Pada saat yang sama, umat Islam hendaknya tidak menjadikan Maulid sebagai pengganti kewajiban agama atau sekadar acara tahunan tanpa perubahan. Ukuran kecintaan kepada Nabi Muhammad ﷺ adalah kesungguhan mengikuti ajaran dan meneladani akhlaknya sepanjang waktu. Dengan ilmu dan adab, perbedaan pendapat dapat disikapi secara dewasa tanpa saling menuduh.

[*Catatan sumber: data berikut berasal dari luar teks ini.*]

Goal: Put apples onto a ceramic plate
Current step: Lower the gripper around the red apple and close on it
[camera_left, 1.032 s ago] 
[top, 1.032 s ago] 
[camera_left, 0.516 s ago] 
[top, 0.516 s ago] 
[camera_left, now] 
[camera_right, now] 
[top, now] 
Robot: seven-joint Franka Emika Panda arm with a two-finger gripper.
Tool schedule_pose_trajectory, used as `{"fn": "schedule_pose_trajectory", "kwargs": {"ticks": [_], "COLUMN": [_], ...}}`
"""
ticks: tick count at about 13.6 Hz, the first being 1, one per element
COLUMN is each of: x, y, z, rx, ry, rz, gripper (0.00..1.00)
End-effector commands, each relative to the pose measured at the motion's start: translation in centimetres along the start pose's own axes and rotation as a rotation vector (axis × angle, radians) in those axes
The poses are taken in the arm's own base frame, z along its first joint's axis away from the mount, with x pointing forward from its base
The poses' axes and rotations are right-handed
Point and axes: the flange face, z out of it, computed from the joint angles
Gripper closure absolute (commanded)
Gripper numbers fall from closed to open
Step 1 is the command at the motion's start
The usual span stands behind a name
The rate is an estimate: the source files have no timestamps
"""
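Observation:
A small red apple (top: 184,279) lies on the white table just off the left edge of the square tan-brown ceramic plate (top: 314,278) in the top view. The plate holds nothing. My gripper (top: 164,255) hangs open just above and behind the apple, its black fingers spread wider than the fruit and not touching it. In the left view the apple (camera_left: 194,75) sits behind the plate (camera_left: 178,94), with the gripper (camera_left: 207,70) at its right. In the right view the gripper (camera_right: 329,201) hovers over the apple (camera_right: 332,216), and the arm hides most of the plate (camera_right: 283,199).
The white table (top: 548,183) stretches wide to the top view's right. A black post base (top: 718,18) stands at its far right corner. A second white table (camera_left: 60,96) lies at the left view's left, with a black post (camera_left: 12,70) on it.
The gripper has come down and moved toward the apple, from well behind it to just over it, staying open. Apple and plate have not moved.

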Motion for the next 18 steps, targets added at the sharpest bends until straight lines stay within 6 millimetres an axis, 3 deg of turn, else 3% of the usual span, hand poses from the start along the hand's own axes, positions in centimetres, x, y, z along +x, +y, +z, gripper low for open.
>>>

Pada akhirnya, baik seseorang memperingati Maulid maupun tidak, setiap Muslim tetap memiliki tanggung jawab untuk mencintai Rasulullah ﷺ, mempelajari sirah beliau, memperbanyak amal saleh, dan menjaga persatuan umat. Perbedaan dalam persoalan ini hendaknya tidak menghilangkan tujuan utama dakwah, yaitu mendekatkan manusia kepada Allah Ta’ala dan membentuk akhlak yang mulia.

Poin penting

  • Maulid Nabi menjadi persoalan khilafiyah
  • Perbedaan perlu disikapi dengan ilmu
  • Isi kegiatan harus sesuai syariat
  • Kecintaan kepada Nabi diwujudkan dalam keteladanan
  • Hindari tuduhan dan debat kusir
  • Jaga persaudaraan sesama Muslim

Pertanyaan umum

Apakah semua kegiatan Maulid memiliki bentuk yang sama?
Tidak. Kegiatan Maulid dapat berbeda-beda. Karena itu, isi, tujuan, dan cara pelaksanaannya perlu diperhatikan.

Apa sikap terbaik ketika terjadi perbedaan pendapat?
Merujuk kepada ulama yang tepercaya, menjaga adab, dan tidak merendahkan Muslim lain yang mengikuti pendapat berbeda.

Bagaimana menunjukkan cinta kepada Nabi Muhammad ﷺ?
Dengan mempelajari sirah, memperbanyak shalawat, menaati ajaran beliau, dan meneladani akhlaknya dalam kehidupan sehari-hari.